For immunocytochemistry pelleted neutrophils and PBMCs were placed into induced plasma/thrombin clots, formalin-fixed overnight and processed into paraffin wax block. 4µm sections were placed onto adhesive slides and high pH antigen retrieval performed using a Dako PT Module. Slides were washed in PBS-Tween, blocked with Hydrogen Peroxidase solution (Dako, UK) and stained with IL-6R alpha antibody (R&D Systems) or mouse IgG₁ isotype (R&D Systems) control for 1 h at room temperature. Slides were washed as before, incubated with ENVision Flex HRP (Dako, UK) for 30 min and visualized with 3,3’-Diaminobenzedine (Dako, UK) to create a brown reaction product, counterstained with haematoxylin and examined by light microscopy.

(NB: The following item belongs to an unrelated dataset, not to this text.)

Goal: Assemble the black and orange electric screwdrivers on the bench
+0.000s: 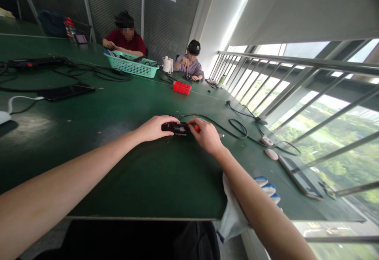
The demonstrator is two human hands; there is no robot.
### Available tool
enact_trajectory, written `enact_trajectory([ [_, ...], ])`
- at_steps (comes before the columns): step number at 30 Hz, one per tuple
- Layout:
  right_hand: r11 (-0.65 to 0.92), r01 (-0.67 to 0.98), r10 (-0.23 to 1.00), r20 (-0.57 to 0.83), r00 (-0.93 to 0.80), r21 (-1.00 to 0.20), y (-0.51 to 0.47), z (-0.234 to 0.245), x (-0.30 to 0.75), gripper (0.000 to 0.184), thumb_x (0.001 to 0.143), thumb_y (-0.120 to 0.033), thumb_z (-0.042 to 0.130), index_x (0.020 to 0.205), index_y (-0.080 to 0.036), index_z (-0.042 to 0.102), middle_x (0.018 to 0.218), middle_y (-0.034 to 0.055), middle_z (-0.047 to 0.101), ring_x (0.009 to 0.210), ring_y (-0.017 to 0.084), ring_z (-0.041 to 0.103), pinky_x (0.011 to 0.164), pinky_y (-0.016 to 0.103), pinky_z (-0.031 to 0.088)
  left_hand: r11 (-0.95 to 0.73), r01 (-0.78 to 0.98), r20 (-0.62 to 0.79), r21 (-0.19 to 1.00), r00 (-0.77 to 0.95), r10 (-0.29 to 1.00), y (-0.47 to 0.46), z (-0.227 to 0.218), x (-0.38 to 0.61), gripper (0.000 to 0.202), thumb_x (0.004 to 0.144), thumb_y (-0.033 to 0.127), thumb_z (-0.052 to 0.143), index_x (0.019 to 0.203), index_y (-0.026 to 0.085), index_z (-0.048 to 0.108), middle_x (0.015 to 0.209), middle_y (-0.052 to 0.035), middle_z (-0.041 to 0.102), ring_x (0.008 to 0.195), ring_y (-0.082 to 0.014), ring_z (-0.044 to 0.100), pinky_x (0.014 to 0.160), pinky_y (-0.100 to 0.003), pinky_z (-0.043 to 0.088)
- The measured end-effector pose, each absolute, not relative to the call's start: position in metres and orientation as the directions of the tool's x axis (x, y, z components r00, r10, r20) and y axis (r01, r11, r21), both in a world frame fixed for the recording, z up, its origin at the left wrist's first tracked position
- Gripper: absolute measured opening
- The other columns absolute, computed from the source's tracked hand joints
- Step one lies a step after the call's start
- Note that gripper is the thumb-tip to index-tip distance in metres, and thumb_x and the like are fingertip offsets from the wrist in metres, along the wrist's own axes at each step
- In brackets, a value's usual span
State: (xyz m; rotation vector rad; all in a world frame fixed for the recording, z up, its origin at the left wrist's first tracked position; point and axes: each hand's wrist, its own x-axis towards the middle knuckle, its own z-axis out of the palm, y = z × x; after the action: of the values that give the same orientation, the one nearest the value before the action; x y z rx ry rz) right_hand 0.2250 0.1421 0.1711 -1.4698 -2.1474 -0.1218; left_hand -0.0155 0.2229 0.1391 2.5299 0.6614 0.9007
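Observation:
My left hand (154,128) is closed around the left end of a long black corded device (180,129), holding it down on the green table (166,181). Its upper side shows a ridged or coiled part; the exact kind is unclear. At the device's right end, the thumb and fingers of my right hand (205,133) are pinched together. A small orange part (197,127) shows between those fingers. Just past this hand a small metallic tip (221,134) pokes out, the rest of it hidden. One tiny dark piece (167,142) lies in front of the device.
A black cable (238,127) loops off to the right. White-blue gloves (233,208) hang over the front edge under my right forearm. A tablet (300,177) lies by the railing. Farther back are a red bin (182,87), a green basket (133,67) and two seated people.

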Motion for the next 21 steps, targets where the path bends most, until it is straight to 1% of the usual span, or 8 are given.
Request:
enact_trajectory([
  [3, 0.432, 0.863, 0.815, 0.524, -0.249, -0.262, 0.145, 0.169, 0.226, 0.013, 0.098, -0.027, 0.052, 0.103, -0.024, 0.064, 0.105, 0.0034, 0.070, 0.094, 0.019, 0.067, 0.086, 0.028, 0.048, -0.825, 0.300, 0.491, 0.479, 0.687, 0.535, 0.219, 0.141, -0.014, 0.046, 0.084, 0.034, 0.072, 0.129, 0.026, 0.063, 0.129, -0.0035, 0.068, 0.121, -0.0253, 0.062, 0.107, -0.036, 0.044],
  [7, 0.422, 0.856, 0.820, 0.529, -0.220, -0.299, 0.147, 0.165, 0.222, 0.013, 0.094, -0.025, 0.058, 0.106, -0.023, 0.063, 0.098, 0.0025, 0.070, 0.089, 0.019, 0.066, 0.084, 0.030, 0.050, -0.829, 0.295, 0.490, 0.476, 0.693, 0.528, 0.217, 0.141, -0.011, 0.047, 0.085, 0.033, 0.072, 0.130, 0.026, 0.063, 0.128, -0.0034, 0.068, 0.119, -0.0246, 0.063, 0.105, -0.034, 0.045],
  [9, 0.427, 0.861, 0.815, 0.529, -0.235, -0.276, 0.148, 0.164, 0.220, 0.012, 0.094, -0.025, 0.058, 0.104, -0.023, 0.066, 0.096, 0.0025, 0.069, 0.088, 0.019, 0.066, 0.084, 0.030, 0.051, -0.829, 0.295, 0.490, 0.476, 0.693, 0.528, 0.217, 0.141, -0.011, 0.047, 0.085, 0.034, 0.071, 0.131, 0.026, 0.063, 0.128, -0.0036, 0.068, 0.118, -0.0244, 0.063, 0.105, -0.034, 0.045],
  [11, 0.449, 0.860, 0.807, 0.523, -0.274, -0.243, 0.148, 0.164, 0.221, 0.014, 0.096, -0.026, 0.057, 0.102, -0.024, 0.069, 0.100, 0.0038, 0.068, 0.091, 0.018, 0.066, 0.085, 0.030, 0.051, -0.826, 0.300, 0.486, 0.478, 0.692, 0.533, 0.217, 0.140, -0.011, 0.048, 0.085, 0.035, 0.071, 0.132, 0.026, 0.063, 0.129, -0.0037, 0.068, 0.119, -0.0244, 0.063, 0.106, -0.034, 0.044],
  [13, 0.462, 0.862, 0.804, 0.509, -0.307, -0.209, 0.146, 0.165, 0.222, 0.019, 0.097, -0.029, 0.056, 0.104, -0.025, 0.072, 0.107, 0.0056, 0.067, 0.094, 0.018, 0.066, 0.086, 0.030, 0.052, -0.810, 0.316, 0.467, 0.494, 0.689, 0.553, 0.218, 0.139, -0.011, 0.049, 0.085, 0.037, 0.071, 0.132, 0.026, 0.063, 0.128, -0.0036, 0.069, 0.117, -0.0244, 0.064, 0.104, -0.033, 0.046],
  [15, 0.465, 0.871, 0.803, 0.490, -0.339, -0.160, 0.143, 0.167, 0.221, 0.023, 0.098, -0.032, 0.055, 0.112, -0.025, 0.073, 0.114, 0.0068, 0.065, 0.092, 0.018, 0.066, 0.084, 0.030, 0.053, -0.780, 0.346, 0.435, 0.521, 0.679, 0.591, 0.220, 0.138, -0.011, 0.049, 0.084, 0.040, 0.071, 0.130, 0.026, 0.063, 0.122, -0.0034, 0.071, 0.109, -0.0241, 0.067, 0.097, -0.032, 0.049],
  [18, 0.554, 0.826, 0.772, 0.433, -0.465, -0.100, 0.135, 0.168, 0.213, 0.029, 0.098, -0.032, 0.056, 0.124, -0.028, 0.067, 0.120, 0.0062, 0.063, 0.091, 0.018, 0.066, 0.080, 0.030, 0.053, -0.740, 0.368, 0.389, 0.563, 0.673, 0.630, 0.223, 0.136, -0.011, 0.050, 0.084, 0.044, 0.071, 0.130, 0.027, 0.063, 0.115, -0.0028, 0.074, 0.103, -0.0236, 0.069, 0.090, -0.031, 0.052],
  [21, 0.695, 0.716, 0.692, 0.330, -0.642, -0.062, 0.129, 0.168, 0.198, 0.026, 0.100, -0.031, 0.055, 0.123, -0.029, 0.066, 0.120, 0.0051, 0.063, 0.099, 0.018, 0.065, 0.082, 0.028, 0.052, -0.730, 0.372, 0.363, 0.573, 0.683, 0.633, 0.227, 0.136, -0.013, 0.050, 0.083, 0.044, 0.072, 0.130, 0.026, 0.063, 0.116, -0.0031, 0.073, 0.105, -0.0239, 0.069, 0.091, -0.031, 0.051],
])
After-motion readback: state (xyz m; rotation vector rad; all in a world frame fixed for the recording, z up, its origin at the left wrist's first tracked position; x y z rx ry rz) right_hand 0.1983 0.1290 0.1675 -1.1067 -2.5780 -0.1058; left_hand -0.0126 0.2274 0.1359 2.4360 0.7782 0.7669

Farahi N., Paige E., Balla J., Prudence E., Ferreira R.C., Southwood M., Appleby S.L., Bakke P., Gulsvik A., Litonjua A.A., Sparrow D., Silverman E.K., Cho M.H., Danesh J., Paul D.S., Freitag D.F, & Chilvers E.R. (2017). Neutrophil-mediated IL-6 receptor trans-signaling and the risk of chronic obstructive pulmonary disease and asthma. Human Molecular Genetics, 26(8), 1584-1596.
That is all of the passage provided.